Recently there was an incident in which a set of plans was purchased from a website for a one-off build of a particular tiny house. Before receiving the download a EULA had to be agreed to that specifically outlined the plans as being for a one-time build only. A few months later though it was discovered that this agreement had been negated and the purchaser had used the plans not just to build more than one house but to actually begin a business with the tiny house blueprinted in the plans. It was an inarguable case of copyright infringement. Or was it? Does copyright exist in the digital world? Is intellectual property a real thing? Can a person be sued for breaking a EULA? Just what does copyright mean in the tiny house world?

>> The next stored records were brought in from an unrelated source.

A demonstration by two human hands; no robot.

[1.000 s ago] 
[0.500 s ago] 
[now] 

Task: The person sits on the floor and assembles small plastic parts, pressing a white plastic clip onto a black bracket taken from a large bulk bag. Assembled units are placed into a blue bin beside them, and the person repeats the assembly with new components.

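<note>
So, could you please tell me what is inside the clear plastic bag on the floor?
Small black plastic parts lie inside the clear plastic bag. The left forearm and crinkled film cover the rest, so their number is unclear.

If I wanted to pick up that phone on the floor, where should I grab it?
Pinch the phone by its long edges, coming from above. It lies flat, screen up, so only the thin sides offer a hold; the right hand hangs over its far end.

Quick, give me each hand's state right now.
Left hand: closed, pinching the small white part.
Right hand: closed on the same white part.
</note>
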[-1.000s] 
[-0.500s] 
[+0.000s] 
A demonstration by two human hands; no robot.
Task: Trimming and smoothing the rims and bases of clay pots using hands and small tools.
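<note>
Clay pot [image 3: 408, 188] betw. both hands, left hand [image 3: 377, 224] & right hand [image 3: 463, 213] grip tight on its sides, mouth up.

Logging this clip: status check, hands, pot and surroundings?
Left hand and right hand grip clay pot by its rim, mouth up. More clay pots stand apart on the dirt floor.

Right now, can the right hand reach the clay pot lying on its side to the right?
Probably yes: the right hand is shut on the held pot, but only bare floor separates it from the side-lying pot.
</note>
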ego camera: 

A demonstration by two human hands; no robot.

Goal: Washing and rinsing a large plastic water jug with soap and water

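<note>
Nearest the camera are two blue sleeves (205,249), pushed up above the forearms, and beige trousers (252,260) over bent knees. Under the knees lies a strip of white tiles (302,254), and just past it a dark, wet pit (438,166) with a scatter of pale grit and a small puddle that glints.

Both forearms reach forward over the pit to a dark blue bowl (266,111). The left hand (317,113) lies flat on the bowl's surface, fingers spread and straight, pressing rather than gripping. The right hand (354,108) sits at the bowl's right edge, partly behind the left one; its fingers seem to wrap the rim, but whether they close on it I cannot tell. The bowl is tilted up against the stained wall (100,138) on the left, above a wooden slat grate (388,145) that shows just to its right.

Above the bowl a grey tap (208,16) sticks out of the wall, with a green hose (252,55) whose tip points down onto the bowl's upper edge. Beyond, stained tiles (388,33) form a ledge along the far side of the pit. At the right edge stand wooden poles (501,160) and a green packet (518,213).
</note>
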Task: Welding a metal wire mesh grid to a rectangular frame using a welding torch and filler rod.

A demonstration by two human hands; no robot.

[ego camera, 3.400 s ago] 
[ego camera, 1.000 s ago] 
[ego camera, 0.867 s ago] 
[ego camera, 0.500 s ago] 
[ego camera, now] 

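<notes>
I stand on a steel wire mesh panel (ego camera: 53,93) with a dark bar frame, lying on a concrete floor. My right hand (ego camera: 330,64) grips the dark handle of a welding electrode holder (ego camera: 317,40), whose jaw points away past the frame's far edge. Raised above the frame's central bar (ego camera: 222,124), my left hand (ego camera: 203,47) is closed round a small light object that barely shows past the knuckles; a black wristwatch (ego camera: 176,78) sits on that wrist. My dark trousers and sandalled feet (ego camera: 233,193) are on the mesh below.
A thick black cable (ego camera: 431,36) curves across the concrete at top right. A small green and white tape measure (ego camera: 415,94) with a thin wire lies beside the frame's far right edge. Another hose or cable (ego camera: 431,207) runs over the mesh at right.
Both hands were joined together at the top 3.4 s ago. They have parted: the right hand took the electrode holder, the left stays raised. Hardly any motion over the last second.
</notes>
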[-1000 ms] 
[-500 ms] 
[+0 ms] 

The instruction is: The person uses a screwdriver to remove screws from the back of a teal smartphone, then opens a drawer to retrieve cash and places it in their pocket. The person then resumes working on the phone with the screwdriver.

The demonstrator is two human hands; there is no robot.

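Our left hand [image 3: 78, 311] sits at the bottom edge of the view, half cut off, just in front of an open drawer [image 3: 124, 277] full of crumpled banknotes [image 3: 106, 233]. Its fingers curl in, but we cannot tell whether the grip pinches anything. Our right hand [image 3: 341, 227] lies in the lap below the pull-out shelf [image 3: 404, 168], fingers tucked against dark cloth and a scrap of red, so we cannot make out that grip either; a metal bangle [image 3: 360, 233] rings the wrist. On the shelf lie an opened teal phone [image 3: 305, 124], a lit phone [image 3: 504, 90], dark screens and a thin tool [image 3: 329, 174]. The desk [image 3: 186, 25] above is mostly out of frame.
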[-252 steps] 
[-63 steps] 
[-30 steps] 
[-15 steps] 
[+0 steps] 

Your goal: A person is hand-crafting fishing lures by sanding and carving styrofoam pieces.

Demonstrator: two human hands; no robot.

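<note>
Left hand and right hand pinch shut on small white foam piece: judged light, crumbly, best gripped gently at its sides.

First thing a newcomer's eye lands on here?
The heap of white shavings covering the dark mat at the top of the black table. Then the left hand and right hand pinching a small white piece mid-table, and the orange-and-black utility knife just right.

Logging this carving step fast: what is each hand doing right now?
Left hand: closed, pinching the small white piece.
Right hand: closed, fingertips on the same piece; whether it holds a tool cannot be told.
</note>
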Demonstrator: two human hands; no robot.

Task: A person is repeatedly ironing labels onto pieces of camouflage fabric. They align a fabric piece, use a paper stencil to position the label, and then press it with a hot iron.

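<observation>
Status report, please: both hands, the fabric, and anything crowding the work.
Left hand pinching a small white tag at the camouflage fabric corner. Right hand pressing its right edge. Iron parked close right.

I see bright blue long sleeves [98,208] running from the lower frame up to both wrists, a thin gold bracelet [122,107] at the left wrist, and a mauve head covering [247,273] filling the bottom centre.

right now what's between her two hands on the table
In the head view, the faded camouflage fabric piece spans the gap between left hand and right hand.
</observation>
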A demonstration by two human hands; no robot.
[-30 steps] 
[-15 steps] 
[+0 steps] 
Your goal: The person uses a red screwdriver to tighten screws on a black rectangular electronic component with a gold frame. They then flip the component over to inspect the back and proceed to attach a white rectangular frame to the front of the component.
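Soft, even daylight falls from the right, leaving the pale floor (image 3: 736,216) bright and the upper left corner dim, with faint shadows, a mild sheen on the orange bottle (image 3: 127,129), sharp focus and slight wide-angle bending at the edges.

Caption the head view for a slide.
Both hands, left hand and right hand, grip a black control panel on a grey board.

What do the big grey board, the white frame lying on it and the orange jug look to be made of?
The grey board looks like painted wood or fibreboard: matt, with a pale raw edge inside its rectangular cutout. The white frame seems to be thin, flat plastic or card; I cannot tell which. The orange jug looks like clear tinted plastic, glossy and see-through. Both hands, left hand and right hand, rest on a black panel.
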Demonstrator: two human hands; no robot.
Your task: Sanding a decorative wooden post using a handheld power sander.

According to Plagiarism Today,

Copyright is a law that gives you ownership over the things you create. Be it a painting, a photograph, a poem, a novel, or a tiny house design, if you created it, you own it and it’s the copyright law itself that assures that ownership. The ownership that copyright law grants comes with several rights that you, as the owner, have exclusively. Those rights include:

  • the right to reproduce the work
  • to prepare derivative works
  • to distribute copies
  • to perform the work
  • and to display the work publicly

These are your rights and your rights alone. Unless you willingly give them up (EX: A Creative Commons License), no one can violate them legally. This means that, unless you say otherwise, no one can build from your tiny house design, even with attribution, unless you give the OK. The key to this though is that one must first obtain a copyright in order to be protected under copyright law. Simply watermarking intellectual property does not give you any protection.

Quickly, intellectual property refers to creations of the mind, such as inventions; literary and artistic works; designs; and symbols, names and images used in commerce, and is subject to its own laws.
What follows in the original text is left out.